A cool library to work with binary data in Clojure
Protoc00l library allows you to work with binary data at the right abstract level Clojure offers
Its development started by the need of interacting with industrial devices using Ethernet communications using arbitrary data sequences
There are some other similar libraries avaialable, probably more mature and with higher quality. But I am in the process of learning Clojure a nothing better than a real world requirement to challenge yourself ;)

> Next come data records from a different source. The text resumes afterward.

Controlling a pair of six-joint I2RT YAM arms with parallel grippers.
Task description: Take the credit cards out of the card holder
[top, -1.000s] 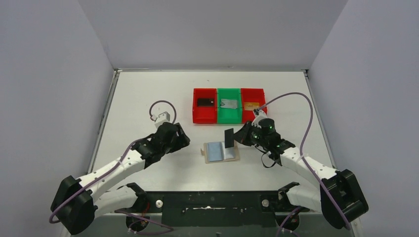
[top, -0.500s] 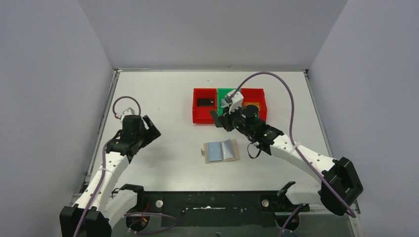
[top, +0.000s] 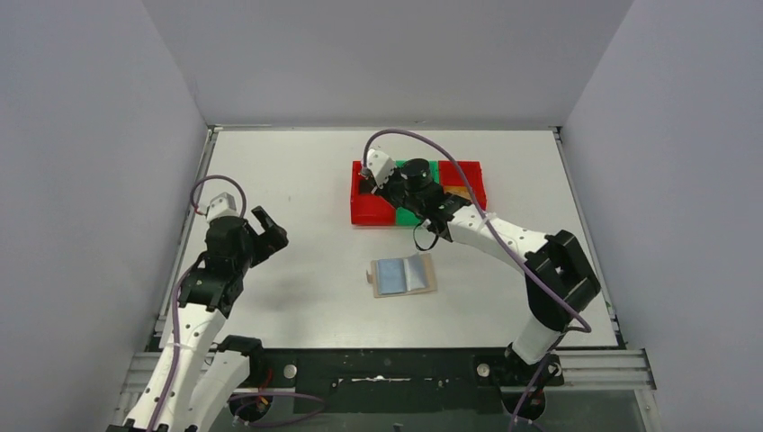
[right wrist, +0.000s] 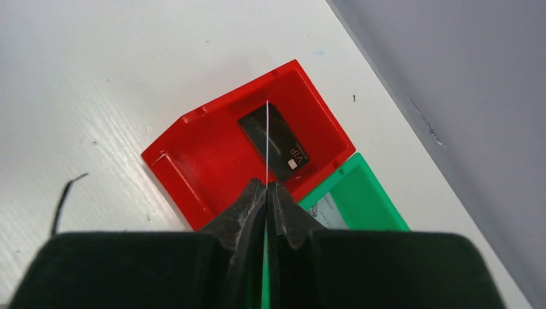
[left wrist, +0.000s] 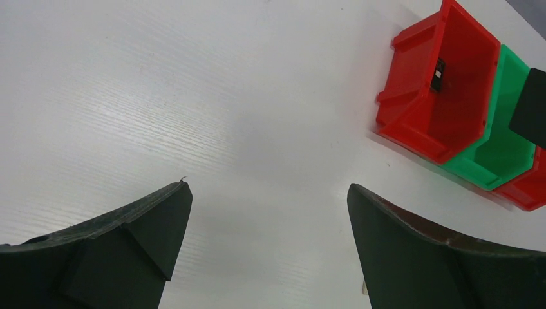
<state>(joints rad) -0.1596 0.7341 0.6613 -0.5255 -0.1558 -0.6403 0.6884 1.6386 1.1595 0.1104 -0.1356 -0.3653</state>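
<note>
Right fingers [right wrist: 248,206] pinch edge-on card [right wrist: 266,148], holder [top: 403,274] open

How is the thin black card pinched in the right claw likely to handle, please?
The thin black card is probably stiff: it juts from the shut right claw as a straight line, unbent. Edge-on it is a hairline, so likely very light. Held by one end only, it could pivot or slip if the grip loosens.
</note>
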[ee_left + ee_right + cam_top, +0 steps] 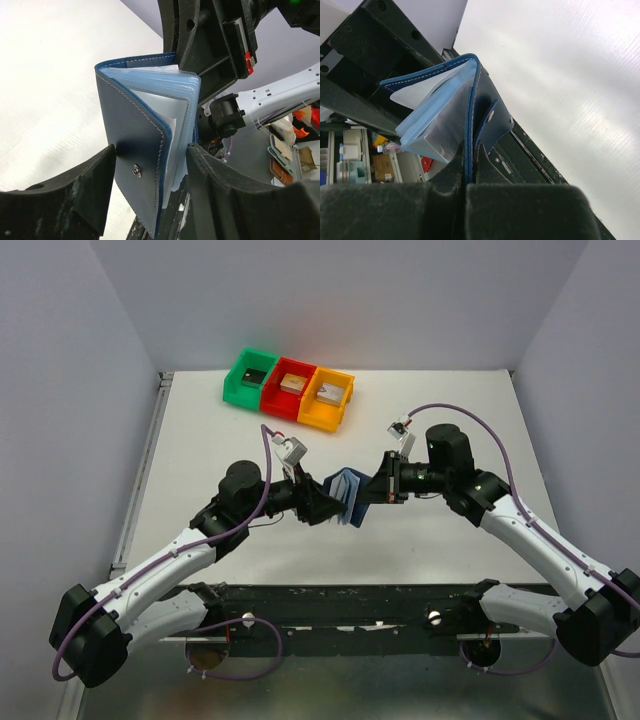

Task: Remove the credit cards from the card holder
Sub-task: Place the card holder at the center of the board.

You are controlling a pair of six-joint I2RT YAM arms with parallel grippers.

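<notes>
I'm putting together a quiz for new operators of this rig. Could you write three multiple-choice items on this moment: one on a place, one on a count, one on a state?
1. Where is the card holder?
A. lying flat on the table
B. held up between the left pincer and the right pincer
C. inside a bin

2. How many coloured bins stand at the far edge of the table?
A. one
B. two
C. three

3. The right pincer is:
A. shut on the holder's navy cover
B. wide open and empty
C. out of view

Key: B, the top view shows it raised between the arms. C, there is a green bin, a red bin and an orange bin. A, its wrist view shows its fingers pressed together on the cover.
</notes>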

This is a high level overview of the concept
The base namespace defines the low level mutable byte stream abstraction. Functions here are "wrapping" a Java unpooled netty buffer
A protoc00l stream contains the raw byte sequence and its endianess
This namespace offers functions for creating streams and reading and writing data
Two devices exchange information following a protocol. A protocol defines the possible set of tokens plus the sequence
In this library a protocol is defined by a protoc00l sequece (pseq)

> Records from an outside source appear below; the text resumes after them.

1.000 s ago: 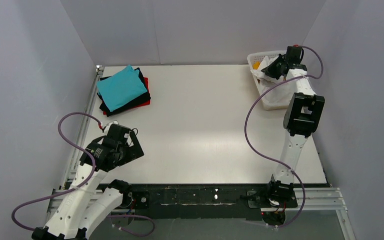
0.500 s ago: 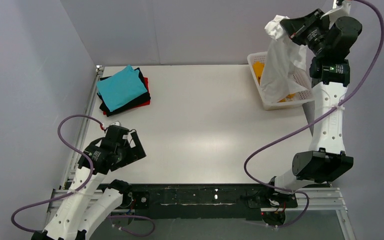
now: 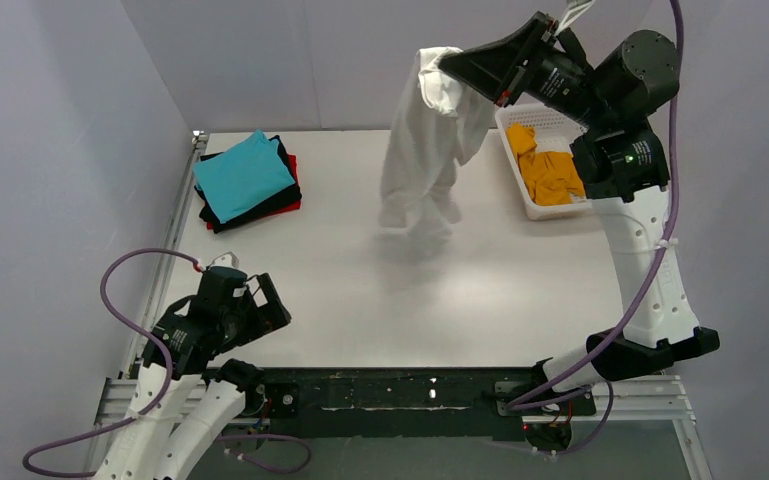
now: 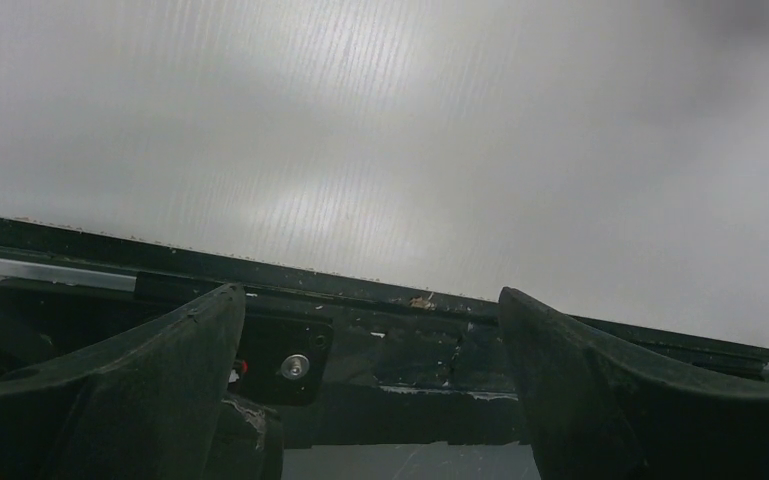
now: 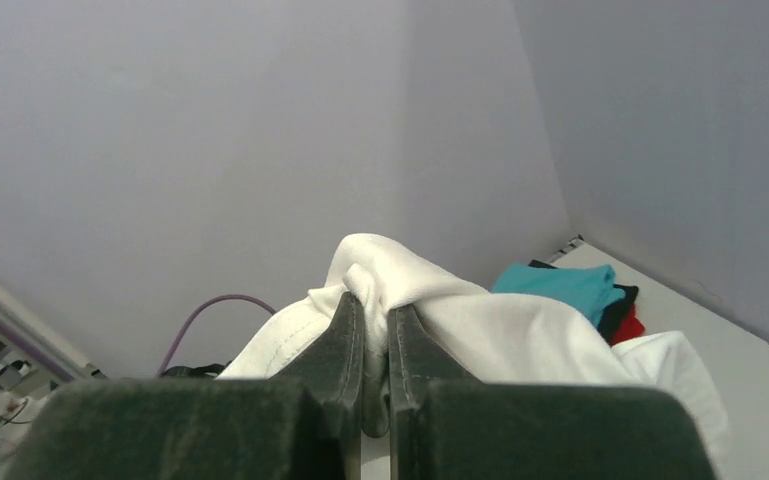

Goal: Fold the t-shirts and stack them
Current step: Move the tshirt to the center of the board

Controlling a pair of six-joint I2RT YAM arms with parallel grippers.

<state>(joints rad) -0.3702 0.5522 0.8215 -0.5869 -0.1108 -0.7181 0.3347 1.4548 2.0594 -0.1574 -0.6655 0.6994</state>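
As wrist views show clearest, right fingers pinch white t-shirt; left fingers spread.

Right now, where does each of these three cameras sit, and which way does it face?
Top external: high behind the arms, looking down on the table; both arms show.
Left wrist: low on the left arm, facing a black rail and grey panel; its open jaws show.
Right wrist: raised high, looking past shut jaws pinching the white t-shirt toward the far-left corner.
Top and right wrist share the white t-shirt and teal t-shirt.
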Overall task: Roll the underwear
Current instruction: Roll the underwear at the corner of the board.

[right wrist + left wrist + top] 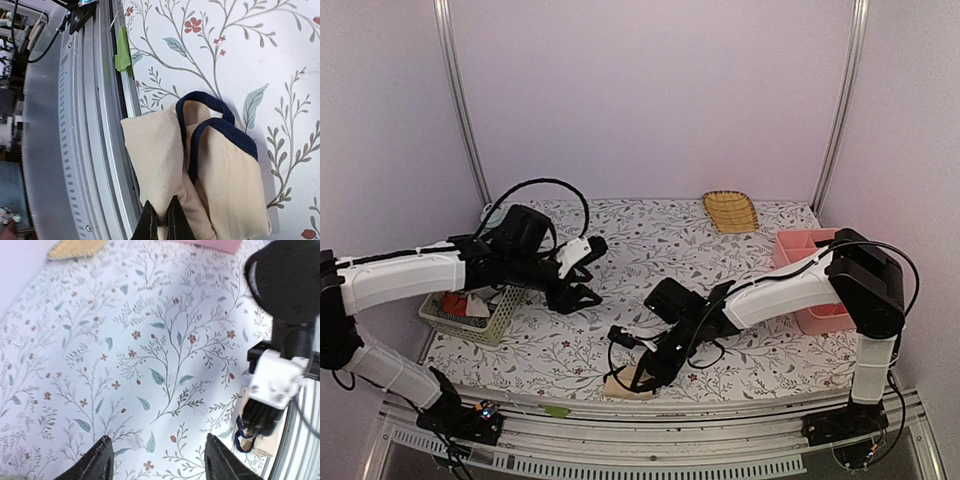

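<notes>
My right end effector (161,216) is closed narrow, pinching a fold of the beige dark-edged briefs (227,175), which look soft, light and floppy, so they are probably best gripped through doubled layers.

Soft, even light is seen; a faint shadow is cast on the desk (165,340) ahead of the left hand (160,456).

No readable text, label, brand, number or sign appears on anything.
</notes>
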Tool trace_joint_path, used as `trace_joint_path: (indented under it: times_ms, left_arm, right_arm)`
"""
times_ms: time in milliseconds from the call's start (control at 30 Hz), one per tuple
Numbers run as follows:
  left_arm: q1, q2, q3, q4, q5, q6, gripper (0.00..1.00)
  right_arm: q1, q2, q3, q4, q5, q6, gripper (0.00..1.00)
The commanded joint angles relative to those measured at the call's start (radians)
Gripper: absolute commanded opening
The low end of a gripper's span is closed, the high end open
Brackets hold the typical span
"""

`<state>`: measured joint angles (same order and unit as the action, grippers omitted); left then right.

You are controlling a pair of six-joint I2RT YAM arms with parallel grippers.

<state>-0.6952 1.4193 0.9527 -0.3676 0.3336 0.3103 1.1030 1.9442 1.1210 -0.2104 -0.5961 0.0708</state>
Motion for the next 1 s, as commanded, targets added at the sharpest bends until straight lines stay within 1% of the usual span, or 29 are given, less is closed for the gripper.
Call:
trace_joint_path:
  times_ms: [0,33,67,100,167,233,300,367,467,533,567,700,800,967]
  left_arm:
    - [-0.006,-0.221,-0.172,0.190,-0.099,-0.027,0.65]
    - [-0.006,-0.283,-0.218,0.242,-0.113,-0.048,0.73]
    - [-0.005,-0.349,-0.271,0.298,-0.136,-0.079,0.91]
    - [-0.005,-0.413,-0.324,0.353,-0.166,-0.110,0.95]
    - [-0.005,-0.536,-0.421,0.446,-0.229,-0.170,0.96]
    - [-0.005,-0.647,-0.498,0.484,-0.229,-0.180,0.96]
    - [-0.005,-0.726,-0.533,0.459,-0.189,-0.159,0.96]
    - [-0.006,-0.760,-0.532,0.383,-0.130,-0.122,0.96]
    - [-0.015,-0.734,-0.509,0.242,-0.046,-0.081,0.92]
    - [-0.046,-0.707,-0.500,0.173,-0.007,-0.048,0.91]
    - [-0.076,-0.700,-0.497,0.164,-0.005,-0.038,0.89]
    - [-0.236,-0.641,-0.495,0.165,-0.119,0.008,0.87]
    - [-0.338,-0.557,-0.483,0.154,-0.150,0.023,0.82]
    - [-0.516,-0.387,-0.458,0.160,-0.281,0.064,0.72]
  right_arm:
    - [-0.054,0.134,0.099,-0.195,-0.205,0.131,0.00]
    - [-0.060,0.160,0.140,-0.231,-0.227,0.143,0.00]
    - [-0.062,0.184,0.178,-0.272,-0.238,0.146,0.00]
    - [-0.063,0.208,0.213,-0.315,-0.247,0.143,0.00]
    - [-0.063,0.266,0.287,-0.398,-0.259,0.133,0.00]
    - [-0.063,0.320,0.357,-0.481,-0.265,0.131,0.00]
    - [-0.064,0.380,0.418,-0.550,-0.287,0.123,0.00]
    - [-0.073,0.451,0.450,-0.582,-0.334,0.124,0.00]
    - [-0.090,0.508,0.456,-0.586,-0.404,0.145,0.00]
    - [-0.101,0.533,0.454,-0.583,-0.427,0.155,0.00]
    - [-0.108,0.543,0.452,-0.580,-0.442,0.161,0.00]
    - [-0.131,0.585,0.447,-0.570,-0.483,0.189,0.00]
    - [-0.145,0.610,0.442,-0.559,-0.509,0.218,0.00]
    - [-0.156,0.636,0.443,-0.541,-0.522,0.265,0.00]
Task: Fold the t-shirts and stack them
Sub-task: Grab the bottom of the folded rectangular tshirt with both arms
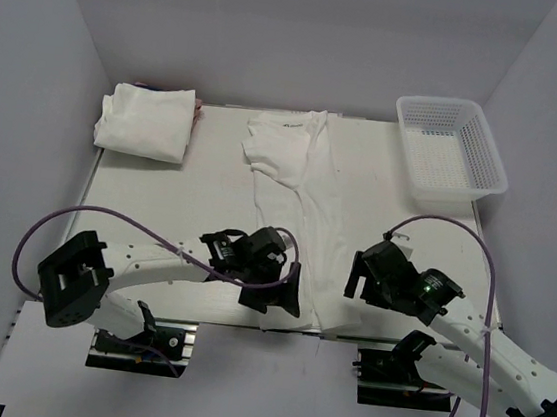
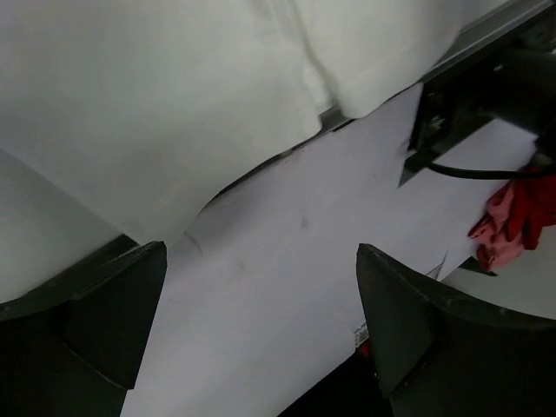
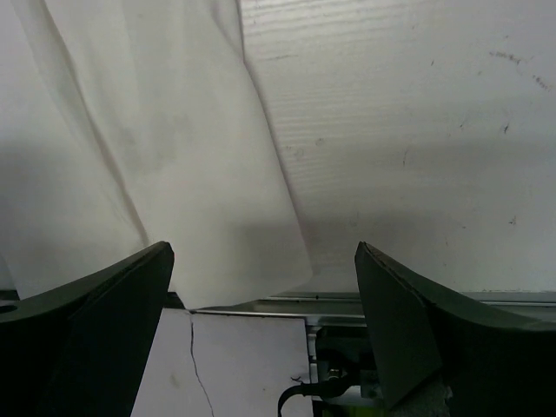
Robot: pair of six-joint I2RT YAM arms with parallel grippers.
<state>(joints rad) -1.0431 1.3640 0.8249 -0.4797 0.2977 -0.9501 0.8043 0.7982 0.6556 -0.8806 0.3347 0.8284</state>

The possible tokens are defined in the pseq namespace. Functions for encoding and decoding are available in pseq-encoder and pseq-decoder namespaces
A sequence is just a vector of fields
A field is, as well, a vector defining the field-id, the field-type and optional metadata
[ ["field1-id" field-type metadata] ["field2-id" field-type metadata] ...]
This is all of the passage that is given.